Section 806 of the Sarbanes-Oxley Act extends protection to employees who "blow the whistle" on their employers about alleged securities law violations or fraud against shareholders. Only employees of publicly traded companies subject to certain Security Exchange Act requirements are entitled to this employee protection, and only if they provide the information to their employers, federal agencies, or Congress.

In a case that is all about timing, the employee was discharged on July 17, 2002. The Sarbanes-Oxley Act, including Section 806 entitled "Protection for Employees of Publicly Traded Companies Who Provide Evidence of Fraud," was signed into law on July 30, 2002. On September 30, 2002, the employee filed the Section 806 complaint with the Labor Department.

After the complaint was denied by the Occupational Safety and Health Administration -- the DOL agency charged with processing employment discrimination complaints under Sarbanes-Oxley -- the employee filed an appeal with the DOL Office of Administrative Law Judges. The only issue before the administrative law judge was whether the Act should be applied retroactively to determine whether the discharge on July 17, thirteen days before the Act became law, was in violation.
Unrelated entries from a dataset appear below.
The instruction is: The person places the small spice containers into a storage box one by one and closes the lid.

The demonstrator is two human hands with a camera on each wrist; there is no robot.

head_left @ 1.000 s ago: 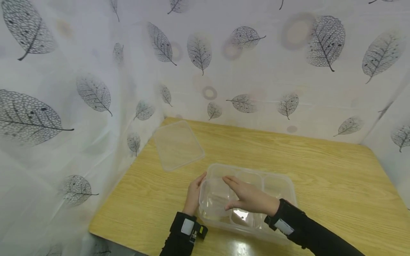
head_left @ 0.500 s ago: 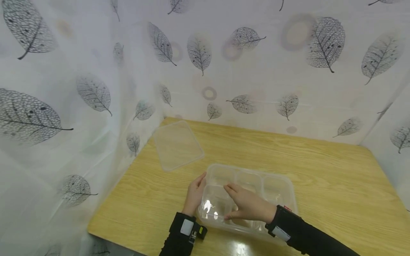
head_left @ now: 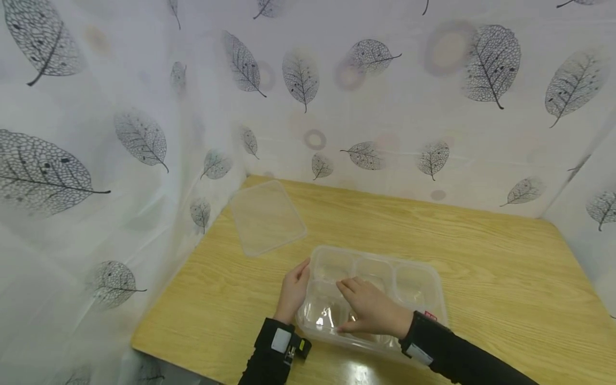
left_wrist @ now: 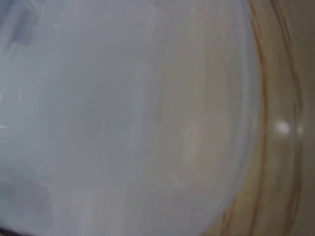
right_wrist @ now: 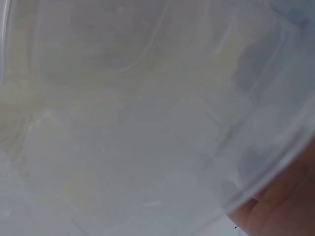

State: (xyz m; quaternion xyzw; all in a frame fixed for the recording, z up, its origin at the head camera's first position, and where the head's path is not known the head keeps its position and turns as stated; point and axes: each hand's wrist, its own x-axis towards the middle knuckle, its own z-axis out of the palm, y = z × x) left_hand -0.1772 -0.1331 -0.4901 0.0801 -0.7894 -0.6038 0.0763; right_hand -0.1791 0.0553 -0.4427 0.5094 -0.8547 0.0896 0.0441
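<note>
A clear plastic box (head_left: 418,291) divided into several compartments stands at the front of the table in the head view. My left hand (head_left: 292,291) holds its left end, fingers along the outer wall near the far corner. My right hand (head_left: 372,310) is over the box's front left part, thumb and fingers apart, gripping a small clear bin (head_left: 323,310) that sits at the front left compartment; its edges are faint. In the left wrist view the clear wall of the box (left_wrist: 162,123) fills most of the picture. Clear plastic (right_wrist: 138,147) fills the right wrist view, a hand at lower right.
A flat clear lid (head_left: 269,219) lies on the wooden table (head_left: 433,224) at the back left, turned at an angle. Leaf-printed white curtain (head_left: 375,107) encloses the table behind and at the sides. A red tag (head_left: 430,315) shows beside the right wrist.
My right hand has sunk slightly toward the front left of the box, with the clear bin going lower. The left hand and the lid have stayed in place.
</note>
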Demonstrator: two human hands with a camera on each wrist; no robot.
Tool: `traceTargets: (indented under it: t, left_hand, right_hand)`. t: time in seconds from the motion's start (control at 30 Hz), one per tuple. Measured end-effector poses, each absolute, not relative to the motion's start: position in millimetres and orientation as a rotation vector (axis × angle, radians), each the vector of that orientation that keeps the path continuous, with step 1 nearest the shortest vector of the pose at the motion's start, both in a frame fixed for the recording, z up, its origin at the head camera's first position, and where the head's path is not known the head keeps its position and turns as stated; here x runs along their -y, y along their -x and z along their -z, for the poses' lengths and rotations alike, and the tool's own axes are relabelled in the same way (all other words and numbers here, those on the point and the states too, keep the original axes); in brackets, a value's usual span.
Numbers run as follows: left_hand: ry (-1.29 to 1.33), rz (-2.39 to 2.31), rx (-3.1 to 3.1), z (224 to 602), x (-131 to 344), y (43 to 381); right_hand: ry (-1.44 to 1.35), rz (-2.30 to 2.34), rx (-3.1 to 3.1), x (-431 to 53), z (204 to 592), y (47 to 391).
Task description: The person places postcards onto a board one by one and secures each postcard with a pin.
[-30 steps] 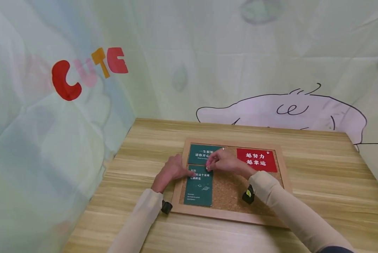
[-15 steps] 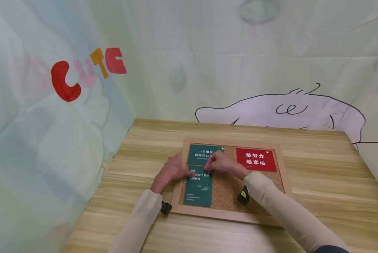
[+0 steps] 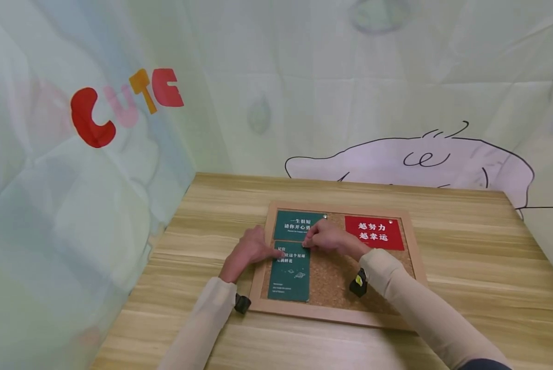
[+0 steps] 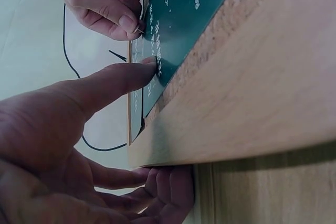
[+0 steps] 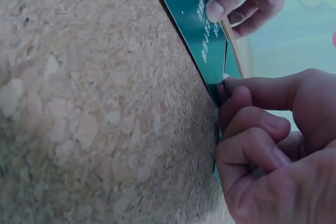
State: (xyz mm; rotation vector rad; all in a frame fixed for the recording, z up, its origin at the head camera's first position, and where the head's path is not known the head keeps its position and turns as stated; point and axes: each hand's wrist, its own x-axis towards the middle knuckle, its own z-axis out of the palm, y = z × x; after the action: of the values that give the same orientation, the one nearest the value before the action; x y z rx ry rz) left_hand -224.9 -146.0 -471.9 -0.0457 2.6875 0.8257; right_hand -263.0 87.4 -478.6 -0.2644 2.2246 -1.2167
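Note:
A wood-framed cork board lies on the table. Along its left side, a tall green card sits below a wider green card. My left hand holds the board's left edge, its thumb pressing on the tall card and its other fingers curled against the frame's outer side. Between thumb and forefinger, my right hand pinches a small thumbtack at the tall card's upper right corner. The tack's thin metal point shows in the left wrist view; its head is mostly hidden by the fingertips.
A red card with white writing is fixed at the board's upper right by a light tack. Another tack is at the wider green card's upper right corner. Printed cloth hangs behind the wooden table.
My right hand has shifted slightly at the tall card's corner, with its fingers still pinched together. The left hand and the cards have stayed in place.

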Motion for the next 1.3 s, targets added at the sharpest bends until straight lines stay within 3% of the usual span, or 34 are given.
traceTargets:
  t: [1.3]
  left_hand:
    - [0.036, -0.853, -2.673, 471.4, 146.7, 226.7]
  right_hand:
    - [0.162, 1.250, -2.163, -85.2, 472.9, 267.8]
Reviewing the law on retroactivity for new federal statutes, the ALJ determined that the employee protection provision of Sarbanes-Oxley does not overcome the strong presumption again retroactive application. Congress did not, either expressly nor implicitly, intend to make conduct that occurred prior to July 30, 2002 unlawful. The ALJ found no basis for doing so, even though, as prescribed by the Act, the complaint was filed on September 30, within the statute's 90-day time period for alleging wrongful conduct. According to the ALJ's decision, the Act confers "new and increased liability upon employers" and "the remedies imposed on employers by Sarbanes-Oxley are new and different" from existing laws regarding whistleblowers.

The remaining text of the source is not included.